When you retype the listing, keep every word exactly as it appears.
Start of GIVEN MATERIAL
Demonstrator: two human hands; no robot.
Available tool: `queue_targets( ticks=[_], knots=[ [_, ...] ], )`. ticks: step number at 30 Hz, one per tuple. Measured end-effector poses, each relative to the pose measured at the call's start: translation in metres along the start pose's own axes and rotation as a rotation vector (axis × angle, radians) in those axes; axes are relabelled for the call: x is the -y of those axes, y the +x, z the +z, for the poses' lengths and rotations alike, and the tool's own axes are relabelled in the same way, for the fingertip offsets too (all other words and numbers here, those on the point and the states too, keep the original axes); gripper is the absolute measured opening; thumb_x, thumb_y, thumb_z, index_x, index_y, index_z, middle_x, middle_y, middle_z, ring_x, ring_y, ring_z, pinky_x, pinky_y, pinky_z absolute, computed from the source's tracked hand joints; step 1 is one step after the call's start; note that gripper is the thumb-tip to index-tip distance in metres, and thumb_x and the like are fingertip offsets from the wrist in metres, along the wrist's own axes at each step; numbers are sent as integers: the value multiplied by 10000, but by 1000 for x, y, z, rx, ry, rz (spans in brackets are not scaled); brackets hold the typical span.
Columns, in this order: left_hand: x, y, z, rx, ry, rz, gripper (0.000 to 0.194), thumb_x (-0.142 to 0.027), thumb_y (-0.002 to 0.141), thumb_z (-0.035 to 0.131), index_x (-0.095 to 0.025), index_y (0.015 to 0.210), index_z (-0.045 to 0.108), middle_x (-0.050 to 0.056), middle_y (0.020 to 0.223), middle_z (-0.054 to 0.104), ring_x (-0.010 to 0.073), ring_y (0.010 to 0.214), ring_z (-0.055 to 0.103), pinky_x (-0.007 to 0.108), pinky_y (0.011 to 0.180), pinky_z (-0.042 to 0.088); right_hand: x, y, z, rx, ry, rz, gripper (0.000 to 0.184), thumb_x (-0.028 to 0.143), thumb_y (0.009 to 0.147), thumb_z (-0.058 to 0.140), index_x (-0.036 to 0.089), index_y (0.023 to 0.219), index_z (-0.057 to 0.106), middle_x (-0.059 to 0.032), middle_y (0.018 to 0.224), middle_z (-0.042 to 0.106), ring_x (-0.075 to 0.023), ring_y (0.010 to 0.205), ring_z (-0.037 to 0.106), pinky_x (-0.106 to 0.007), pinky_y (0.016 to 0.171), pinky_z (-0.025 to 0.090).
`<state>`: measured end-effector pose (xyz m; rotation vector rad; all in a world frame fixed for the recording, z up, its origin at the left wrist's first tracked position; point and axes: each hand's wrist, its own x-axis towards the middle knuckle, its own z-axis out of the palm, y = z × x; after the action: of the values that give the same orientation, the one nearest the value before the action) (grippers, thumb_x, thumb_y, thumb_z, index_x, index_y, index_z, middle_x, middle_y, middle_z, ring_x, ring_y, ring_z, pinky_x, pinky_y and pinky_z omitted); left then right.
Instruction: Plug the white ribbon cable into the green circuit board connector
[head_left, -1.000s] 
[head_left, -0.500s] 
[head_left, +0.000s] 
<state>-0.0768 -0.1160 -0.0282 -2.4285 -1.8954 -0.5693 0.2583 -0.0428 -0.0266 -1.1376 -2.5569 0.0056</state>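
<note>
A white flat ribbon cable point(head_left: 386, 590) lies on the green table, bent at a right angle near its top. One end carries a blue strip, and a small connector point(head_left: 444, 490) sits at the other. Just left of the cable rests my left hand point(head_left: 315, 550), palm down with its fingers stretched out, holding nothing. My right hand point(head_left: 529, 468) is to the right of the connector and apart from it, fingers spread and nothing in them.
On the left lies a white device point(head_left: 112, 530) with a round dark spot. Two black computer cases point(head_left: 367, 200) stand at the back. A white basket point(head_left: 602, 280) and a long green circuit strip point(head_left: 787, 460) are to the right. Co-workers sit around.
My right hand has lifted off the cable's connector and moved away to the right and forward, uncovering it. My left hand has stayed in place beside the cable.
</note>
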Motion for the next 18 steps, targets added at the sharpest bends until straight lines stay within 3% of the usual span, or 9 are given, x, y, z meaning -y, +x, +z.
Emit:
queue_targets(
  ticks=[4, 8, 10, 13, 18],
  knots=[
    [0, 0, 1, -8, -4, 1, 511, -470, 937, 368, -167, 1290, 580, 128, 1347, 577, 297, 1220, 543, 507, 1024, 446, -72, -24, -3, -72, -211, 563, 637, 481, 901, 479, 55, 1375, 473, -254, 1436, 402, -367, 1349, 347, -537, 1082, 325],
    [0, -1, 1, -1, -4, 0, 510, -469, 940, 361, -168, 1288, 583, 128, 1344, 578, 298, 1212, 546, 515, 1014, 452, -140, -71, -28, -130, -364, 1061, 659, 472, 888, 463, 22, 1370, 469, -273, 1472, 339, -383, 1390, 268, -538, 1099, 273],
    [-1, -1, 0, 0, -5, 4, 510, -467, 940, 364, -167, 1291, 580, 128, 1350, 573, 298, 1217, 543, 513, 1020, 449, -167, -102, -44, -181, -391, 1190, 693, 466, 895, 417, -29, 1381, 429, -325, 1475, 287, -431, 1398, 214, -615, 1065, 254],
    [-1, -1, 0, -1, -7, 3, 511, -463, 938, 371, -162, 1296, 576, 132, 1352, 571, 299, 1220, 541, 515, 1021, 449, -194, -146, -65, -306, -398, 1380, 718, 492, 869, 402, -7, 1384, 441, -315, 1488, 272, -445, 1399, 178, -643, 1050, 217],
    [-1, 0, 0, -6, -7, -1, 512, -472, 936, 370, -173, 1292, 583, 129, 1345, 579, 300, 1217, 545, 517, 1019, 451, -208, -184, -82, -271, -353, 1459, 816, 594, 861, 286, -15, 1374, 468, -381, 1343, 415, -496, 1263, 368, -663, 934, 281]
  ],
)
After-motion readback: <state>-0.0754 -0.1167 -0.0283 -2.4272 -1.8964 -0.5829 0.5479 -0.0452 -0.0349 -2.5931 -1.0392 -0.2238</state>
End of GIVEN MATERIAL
## EXERCISE ANSWER
Demonstrator: two human hands; no robot.
Available tool: `queue_targets( ticks=[_], knots=[ [_, ...] ], )`. ticks: step number at 30 Hz, one per tuple. Measured end-effector poses, each relative to the pose measured at the call's start: translation in metres along the start pose's own axes and rotation as a rotation vector (axis × angle, radians) in those axes; axes are relabelled for the call: x is the -y of those axes, y the +x, z the +z, for the poses' lengths and rotations alike, and the tool's own axes are relabelled in the same way, for the fingertip offsets too (all other words and numbers here, those on the point and the states too, keep the original axes); gripper is the absolute measured opening; thumb_x, thumb_y, thumb_z, index_x, index_y, index_z, middle_x, middle_y, middle_z, ring_x, ring_y, ring_z, pinky_x, pinky_y, pinky_z absolute, computed from the source's tracked hand joints; step 1 is one step after the call's start; note that gripper is the thumb-tip to index-tip distance in metres, and thumb_x and the like are fingertip offsets from the wrist in metres, along the wrist's own axes at each step; numbers are sent as integers: the value multiplied by 10000, but by 1000 for x, y, z, rx, ry, rz (spans in brackets are not scaled); brackets hold the typical span.
Columns, in this order: left_hand: x, y, z, rx, ry, rz, gripper (0.000 to 0.194), thumb_x (-0.142 to 0.027), thumb_y (-0.002 to 0.141), thumb_z (-0.035 to 0.131), index_x (-0.095 to 0.025), index_y (0.015 to 0.210), index_z (-0.045 to 0.108), middle_x (-0.050 to 0.056), middle_y (0.020 to 0.223), middle_z (-0.054 to 0.104), ring_x (-0.010 to 0.073), ring_y (0.010 to 0.214), ring_z (-0.055 to 0.103), pinky_x (-0.007 to 0.108), pinky_y (0.011 to 0.180), pinky_z (-0.042 to 0.088); right_hand: x, y, z, rx, ry, rz, gripper (0.000 to 0.184), thumb_x (-0.028 to 0.143), thumb_y (0.009 to 0.147), thumb_z (-0.058 to 0.140), index_x (-0.036 to 0.089), index_y (0.023 to 0.219), index_z (-0.057 to 0.106), middle_x (-0.059 to 0.032), middle_y (0.018 to 0.224), middle_z (-0.042 to 0.106), ring_x (-0.075 to 0.023), ring_y (0.010 to 0.205), ring_z (-0.037 to 0.106), pinky_x (-0.106 to 0.007), pinky_y (0.016 to 0.171), pinky_z (-0.025 to 0.090).
`<state>`: measured end-effector pose (xyz m; rotation vector rad; all in a world frame fixed for the recording, z up, its origin at the left wrist's first tracked position; point and axes: each hand's wrist, its own x-axis towards the middle knuckle, its own z-axis out of the palm, y = z × x; after the action: of the values that give the same orientation, the one nearest the value before the action) (grippers, thumb_x, thumb_y, thumb_z, index_x, index_y, index_z, middle_x, middle_y, middle_z, ring_x, ring_y, ring_z, pinky_x, pinky_y and pinky_z omitted); left then right.
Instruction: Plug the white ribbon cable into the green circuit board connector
[head_left, -1.000s] 
[head_left, -0.500s] 
[head_left, +0.000s] 
<state>-0.0768 -0.1160 -0.0282 -2.4285 -1.8954 -0.5693 0.2583 -0.0428 -0.0266 -1.1376 -2.5569 0.0056</state>
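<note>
A white flat ribbon cable point(head_left: 386, 590) lies on the green table, bent at a right angle near its top. One end carries a blue strip, and a small connector point(head_left: 444, 490) sits at the other. Just left of the cable rests my left hand point(head_left: 315, 550), palm down with its fingers stretched out, holding nothing. My right hand point(head_left: 529, 468) is to the right of the connector and apart from it, fingers spread and nothing in them.
On the left lies a white device point(head_left: 112, 530) with a round dark spot. Two black computer cases point(head_left: 367, 200) stand at the back. A white basket point(head_left: 602, 280) and a long green circuit strip point(head_left: 787, 460) are to the right. Co-workers sit around.
My right hand has lifted off the cable's connector and moved away to the right and forward, uncovering it. My left hand has stayed in place beside the cable.
</note>
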Motion for the next 18 steps, targets added at the sharpest bends until straight lines stay within 3% of the usual span, or 9 are given, x, y, z meaning -y, +x, +z.
Emit:
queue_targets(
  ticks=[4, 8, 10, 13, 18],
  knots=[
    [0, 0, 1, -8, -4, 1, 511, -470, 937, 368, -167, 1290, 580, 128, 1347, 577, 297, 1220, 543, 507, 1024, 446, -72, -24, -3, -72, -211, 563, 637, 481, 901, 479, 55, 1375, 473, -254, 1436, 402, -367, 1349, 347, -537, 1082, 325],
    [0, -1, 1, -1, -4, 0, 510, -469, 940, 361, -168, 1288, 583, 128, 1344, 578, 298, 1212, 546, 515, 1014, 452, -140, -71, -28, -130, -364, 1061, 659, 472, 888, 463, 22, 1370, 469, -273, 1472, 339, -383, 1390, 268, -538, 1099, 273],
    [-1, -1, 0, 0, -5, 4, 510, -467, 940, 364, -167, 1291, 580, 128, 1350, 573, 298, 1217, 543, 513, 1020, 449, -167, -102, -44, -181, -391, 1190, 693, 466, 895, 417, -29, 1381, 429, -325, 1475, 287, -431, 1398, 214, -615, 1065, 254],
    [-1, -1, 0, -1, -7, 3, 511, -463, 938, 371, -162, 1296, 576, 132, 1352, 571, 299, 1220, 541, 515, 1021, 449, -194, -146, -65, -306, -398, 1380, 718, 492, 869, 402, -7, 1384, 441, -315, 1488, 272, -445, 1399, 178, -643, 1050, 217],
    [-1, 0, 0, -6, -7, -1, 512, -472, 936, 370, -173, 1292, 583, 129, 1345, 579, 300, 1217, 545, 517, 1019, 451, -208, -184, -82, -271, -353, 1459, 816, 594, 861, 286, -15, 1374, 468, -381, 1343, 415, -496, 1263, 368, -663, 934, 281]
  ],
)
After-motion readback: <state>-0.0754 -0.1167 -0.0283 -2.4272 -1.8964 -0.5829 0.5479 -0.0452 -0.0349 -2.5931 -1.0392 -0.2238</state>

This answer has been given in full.